We're due to address badges in the coming days/weeks and will know for certain at that time, however, it does look like one outcome of the GDPR might be that any badge sent to a backpack will no longer validate for display elsewhere once a user has been forgotten from the issuing Moodle site.
I hope that helps to clarify the issue somewhat.
Good discussion of a complex issue, and I must state that I am no expert on GDPR, but I wanted to pass along some tidbits from the IMS Global Open Badges workgroup who has been discussing this issue briefly in recent meetings.
Would it be possible to give a user who has been issued badges by Moodle a choice? IMS supports an approach that gives the badge recipient an option to choose to have the institution retain the minimum badge-related data necessary to allow the institution to verify the Open Badge.
In an Open Badge, the recipient identifier may or may not be hashed. If a hashed recipient identifier is considered personal information and needs to be removed or nullified, then the badge would cease to be valid and verifiable.
As mentioned in earlier comments, Open Badges may contain information about the evidence used by the recipient to earn the badge. Evidence may be a URL pointing to information or artifacts hosted elsewhere (like in Moodle). If those artifacts are removed or nullified, the badge itself will not become invalid. In rare cases, evidence may be a text narrative embedded in the badge that potentially contains personally identifiable information.I'm happy to liaison with the workgroup as further questions arise.
Jeff Bohrer, IMS Global
Thanks for posting, Jeff. My apologies for the delayed response - I've been in a self-imposed communications black hole (holiday) the past few weeks.
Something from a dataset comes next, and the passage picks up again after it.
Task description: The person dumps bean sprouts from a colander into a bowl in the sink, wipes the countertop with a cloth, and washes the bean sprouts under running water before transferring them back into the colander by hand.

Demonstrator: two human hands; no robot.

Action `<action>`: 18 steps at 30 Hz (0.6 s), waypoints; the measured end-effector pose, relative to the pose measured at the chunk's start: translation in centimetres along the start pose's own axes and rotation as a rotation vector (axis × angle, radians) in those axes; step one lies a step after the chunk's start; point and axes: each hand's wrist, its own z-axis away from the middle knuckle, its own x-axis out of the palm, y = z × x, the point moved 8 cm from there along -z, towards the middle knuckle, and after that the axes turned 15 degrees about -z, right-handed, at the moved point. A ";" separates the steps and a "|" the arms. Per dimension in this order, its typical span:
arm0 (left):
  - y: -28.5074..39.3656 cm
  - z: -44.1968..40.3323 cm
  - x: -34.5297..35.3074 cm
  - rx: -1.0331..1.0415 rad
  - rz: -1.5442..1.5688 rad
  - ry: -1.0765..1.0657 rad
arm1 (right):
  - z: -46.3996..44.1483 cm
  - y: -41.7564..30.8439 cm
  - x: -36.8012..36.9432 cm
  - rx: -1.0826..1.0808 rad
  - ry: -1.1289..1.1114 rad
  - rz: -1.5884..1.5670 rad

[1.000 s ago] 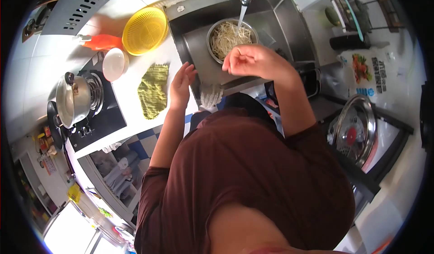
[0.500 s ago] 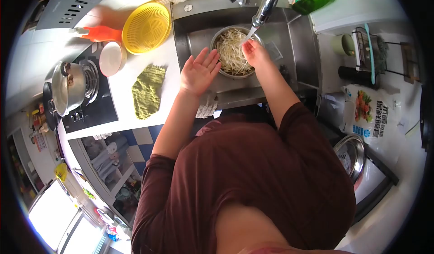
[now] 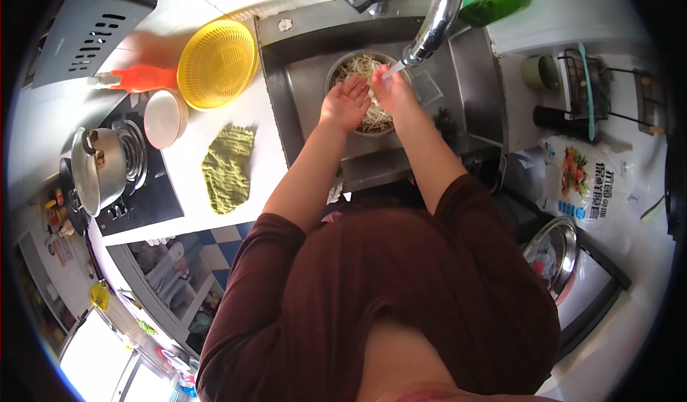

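Both hands are over the metal bowl (image 3: 330, 81), which stands in the sink (image 3: 304, 90) with pale bean sprouts (image 3: 361, 65) in it. The left hand (image 3: 347, 103) is palm up, its fingers nearly straight and close together, with nothing visible in its hold. The right hand (image 3: 392, 89) is just beside it, fingers loosely bent, in the water (image 3: 396, 69) coming from the tap (image 3: 447, 8); whether it has hold of anything I cannot tell. The bowl's place near the tap probably lets water reach the sprouts, while the sink around it would catch any overflow. The upturned left palm seems suited to meeting water or loose strands. On the table (image 3: 268, 162) to the left, the green cloth (image 3: 229, 169), white bowl (image 3: 164, 119) and yellow basket (image 3: 187, 62) stand apart from the sink bowl, perhaps to keep them clear of splashes but within reach.
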 end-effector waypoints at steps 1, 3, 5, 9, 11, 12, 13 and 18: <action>-0.2 -0.4 0.0 0.009 0.015 0.034 | 1.3 0.6 1.2 -0.017 -0.022 0.174; 0.1 -1.6 -0.6 0.038 0.117 -0.004 | 4.8 2.7 4.1 -0.043 -0.086 0.400; 1.2 -1.3 -0.7 0.101 0.163 -0.079 | 6.8 5.3 6.3 -0.301 -0.379 1.048; 3.5 1.6 -2.8 0.292 0.031 -0.032 | 11.0 10.1 9.7 -0.683 -0.793 1.284; 3.1 4.7 -1.1 0.235 -0.141 0.070 | 7.9 10.4 8.3 -0.722 -0.785 1.409; 3.0 5.8 -0.7 0.206 -0.221 0.123 | 5.9 10.1 7.7 -0.636 -0.606 1.293; 3.2 5.1 -0.7 0.312 -0.394 -0.007 | 4.6 10.7 6.8 -0.541 -0.426 1.173; 6.1 8.2 -2.0 0.481 -0.489 0.178 | 5.0 13.7 7.7 -0.001 -0.399 0.713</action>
Since my last post, the privacy provider (the class responsible for handling personal data export & deletion) for the badges subsystem has been written and, as I suspected, we're deleting any badge backpack records for the user who requested to be forgotten. The tracker issue can be viewed here if you wish.
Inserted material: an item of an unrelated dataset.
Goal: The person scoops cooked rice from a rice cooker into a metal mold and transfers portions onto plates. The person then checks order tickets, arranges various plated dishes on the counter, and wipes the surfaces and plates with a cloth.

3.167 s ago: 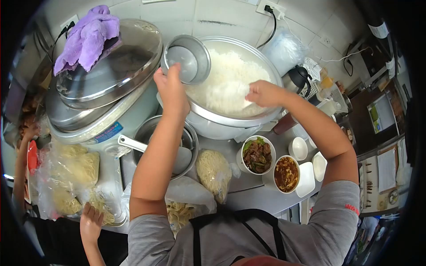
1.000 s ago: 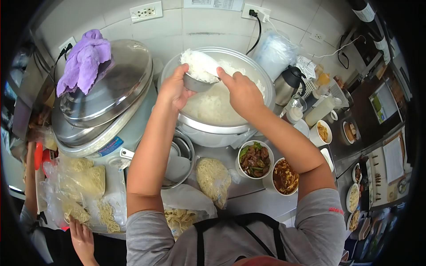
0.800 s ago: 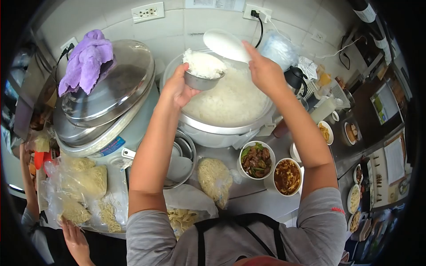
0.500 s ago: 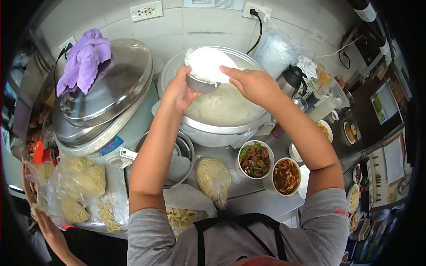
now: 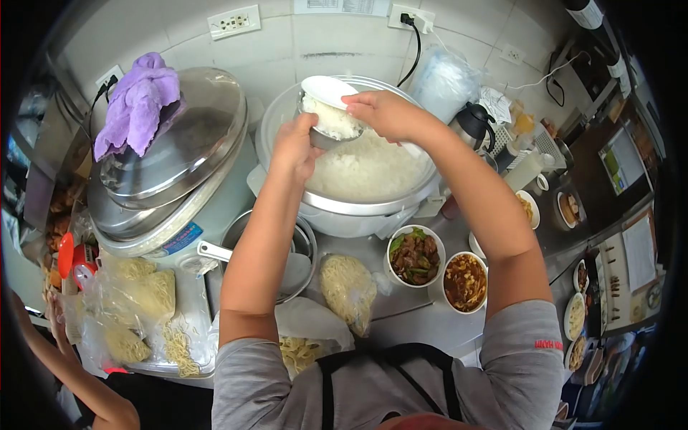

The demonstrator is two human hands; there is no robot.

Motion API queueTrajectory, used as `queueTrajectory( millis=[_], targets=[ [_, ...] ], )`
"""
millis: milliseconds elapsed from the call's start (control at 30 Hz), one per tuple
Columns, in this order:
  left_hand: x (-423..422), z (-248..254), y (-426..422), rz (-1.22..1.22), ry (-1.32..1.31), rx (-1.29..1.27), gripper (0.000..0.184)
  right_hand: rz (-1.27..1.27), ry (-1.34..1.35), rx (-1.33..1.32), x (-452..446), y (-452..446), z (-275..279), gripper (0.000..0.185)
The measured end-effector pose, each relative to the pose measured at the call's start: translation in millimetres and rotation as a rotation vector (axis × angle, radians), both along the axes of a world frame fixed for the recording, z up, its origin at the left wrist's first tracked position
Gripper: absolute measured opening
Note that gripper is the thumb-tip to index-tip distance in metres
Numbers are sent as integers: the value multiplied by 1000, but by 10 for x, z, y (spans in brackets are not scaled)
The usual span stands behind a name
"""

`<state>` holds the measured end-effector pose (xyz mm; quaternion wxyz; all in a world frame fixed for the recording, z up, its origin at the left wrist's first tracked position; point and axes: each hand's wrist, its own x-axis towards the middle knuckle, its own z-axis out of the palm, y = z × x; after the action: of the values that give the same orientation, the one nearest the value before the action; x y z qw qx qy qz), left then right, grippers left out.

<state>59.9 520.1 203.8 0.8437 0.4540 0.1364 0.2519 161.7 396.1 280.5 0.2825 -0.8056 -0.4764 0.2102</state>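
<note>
My left hand [image 5: 297, 145] is closed round the side of a small metal bowl [image 5: 331, 141] filled with white rice [image 5: 337, 123]. Both are over the front left of a large round rice cooker [image 5: 358, 208], whose inside holds more white rice [image 5: 373, 170]. My right hand [image 5: 383, 115] grips a white rice paddle [image 5: 328, 90]; its blade lies tilted against the top of the rice in the bowl. Part of the paddle's handle shows below my right palm.
A lidded cooker [image 5: 172, 193] with a purple cloth [image 5: 141, 104] stands left. In front are a metal pot [image 5: 309, 240], bagged noodles [image 5: 347, 287], a meat bowl [image 5: 414, 256] and a soup bowl [image 5: 466, 282]. A co-worker's arm [image 5: 79, 376] reaches in at lower left.
The paddle first worked in the cooker, then lifted off the filled bowl and came back onto its rice. The bowl, earlier tipped and without visible rice, now holds rice. The co-worker's hand moved left, off the noodles.
</note>
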Motion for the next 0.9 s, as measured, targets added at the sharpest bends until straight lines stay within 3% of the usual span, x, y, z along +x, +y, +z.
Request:
queueTrajectory(
  millis=[267, 367, 567, 667, 767, 867, 900],
  targets=[
    [-73, 24, 107, 51, -15, -106, 33, -202, 147, -77, 317, -490, -415, 38],
    [-36, 0, 112, 59, -63, -62, 33, -182, 128, 222, 247, -460, -282, 38],
    [-45, 31, 23, -26, -109, -88, 34, -92, 250, 30, -27, -257, -142, 37],
    [-98, 49, 120, 28, -80, -117, 33, -120, 140, 51, 304, -269, -187, 38],
    [-172, 89, 254, 102, -140, -129, 33, -183, -882, -40, 443, -346, -487, 45],
    [-301, 119, 251, 82, -228, -189, 37, 142, -901, -535, 152, -289, -579, 51],
    [-330, 135, 243, 76, -238, -195, 38, 196, -924, -534, 44, -292, -566, 53]
  ],
)
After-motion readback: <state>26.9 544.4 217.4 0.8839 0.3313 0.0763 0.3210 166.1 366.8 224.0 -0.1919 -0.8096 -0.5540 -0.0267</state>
With regard to the suggestion of this being the user's choice: We don't have the facility to allow a user to ask to be partially forgotten (i.e. leave some of their personal data behind, for cases like badge verification). This isn't to say that such an idea is impossible, it's just that it wasn't part of our MVP. Do you know of other systems using badges that has used this approach?
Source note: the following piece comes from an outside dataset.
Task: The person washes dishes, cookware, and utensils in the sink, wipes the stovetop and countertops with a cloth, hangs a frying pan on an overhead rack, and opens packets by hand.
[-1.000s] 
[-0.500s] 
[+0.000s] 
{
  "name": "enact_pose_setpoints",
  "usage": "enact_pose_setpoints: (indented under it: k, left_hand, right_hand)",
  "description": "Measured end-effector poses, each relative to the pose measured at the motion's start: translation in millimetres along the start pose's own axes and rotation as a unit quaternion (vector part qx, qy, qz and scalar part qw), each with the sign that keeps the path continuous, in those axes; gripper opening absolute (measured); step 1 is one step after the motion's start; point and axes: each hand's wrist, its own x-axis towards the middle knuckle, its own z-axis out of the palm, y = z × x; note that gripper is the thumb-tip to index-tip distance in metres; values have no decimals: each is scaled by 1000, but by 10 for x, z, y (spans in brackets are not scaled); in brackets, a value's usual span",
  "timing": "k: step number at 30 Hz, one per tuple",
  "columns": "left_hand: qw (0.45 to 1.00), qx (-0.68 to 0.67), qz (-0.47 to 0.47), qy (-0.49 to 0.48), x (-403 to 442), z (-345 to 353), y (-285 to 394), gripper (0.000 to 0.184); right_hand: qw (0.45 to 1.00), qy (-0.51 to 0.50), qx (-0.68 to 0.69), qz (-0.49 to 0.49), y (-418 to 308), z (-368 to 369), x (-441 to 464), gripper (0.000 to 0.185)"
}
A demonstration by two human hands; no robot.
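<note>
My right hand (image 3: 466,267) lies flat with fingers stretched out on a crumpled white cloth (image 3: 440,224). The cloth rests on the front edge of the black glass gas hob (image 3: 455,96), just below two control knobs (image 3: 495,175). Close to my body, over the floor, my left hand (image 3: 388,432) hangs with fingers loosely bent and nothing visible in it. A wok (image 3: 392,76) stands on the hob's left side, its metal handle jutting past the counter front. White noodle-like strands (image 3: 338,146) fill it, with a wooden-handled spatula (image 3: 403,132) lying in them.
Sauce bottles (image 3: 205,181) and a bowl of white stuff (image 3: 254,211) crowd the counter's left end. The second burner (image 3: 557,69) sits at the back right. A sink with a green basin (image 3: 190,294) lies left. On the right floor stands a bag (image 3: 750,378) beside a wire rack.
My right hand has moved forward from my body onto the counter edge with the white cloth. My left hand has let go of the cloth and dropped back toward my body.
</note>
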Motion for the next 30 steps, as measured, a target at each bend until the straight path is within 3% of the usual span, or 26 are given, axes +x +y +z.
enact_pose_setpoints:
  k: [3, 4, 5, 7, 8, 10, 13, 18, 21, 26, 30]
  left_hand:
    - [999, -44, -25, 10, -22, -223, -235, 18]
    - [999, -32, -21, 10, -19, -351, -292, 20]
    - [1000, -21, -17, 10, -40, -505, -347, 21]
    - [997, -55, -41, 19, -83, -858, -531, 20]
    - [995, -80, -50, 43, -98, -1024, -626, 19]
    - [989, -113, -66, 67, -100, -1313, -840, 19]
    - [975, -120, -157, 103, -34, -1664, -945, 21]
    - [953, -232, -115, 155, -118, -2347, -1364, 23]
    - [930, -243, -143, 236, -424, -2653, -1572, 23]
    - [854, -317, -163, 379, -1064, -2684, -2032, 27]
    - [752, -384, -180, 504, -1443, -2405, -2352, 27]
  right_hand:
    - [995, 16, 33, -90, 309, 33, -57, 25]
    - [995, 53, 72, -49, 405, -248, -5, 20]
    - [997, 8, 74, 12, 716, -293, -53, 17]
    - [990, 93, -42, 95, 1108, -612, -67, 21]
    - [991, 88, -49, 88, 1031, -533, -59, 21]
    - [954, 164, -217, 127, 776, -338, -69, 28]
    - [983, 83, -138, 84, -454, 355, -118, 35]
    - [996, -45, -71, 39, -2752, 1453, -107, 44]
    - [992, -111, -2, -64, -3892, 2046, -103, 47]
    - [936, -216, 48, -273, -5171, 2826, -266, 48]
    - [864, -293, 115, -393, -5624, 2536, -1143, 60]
As it stands, approving a 'forget me' request will remove all personal data for the requesting user, and this includes the emails (and hashes) stored in their badge backpack. In fact, we remove all records that a badge was issued to that user at all. After a user is forgotten from the Moodle site, any badges exported elsewhere during their time there will no longer be verifiable.
This outcome really comes down to the fact that we have to be strict on what personal data can be kept. So far, there are only one or two cases in which we store personal data, and we do so only to provide evidence for GDPR auditing purposes, which is deemed acceptable.
Jake, thanks for the update. To my knowledge, no one has yet implemented features to inform (or provide options to) the user of implications to their badges when they request to be forgotten. I will pass along your update to members of the IMS Open Badges workgroup who I'm sure will be interested in hearing about other implementation decisions.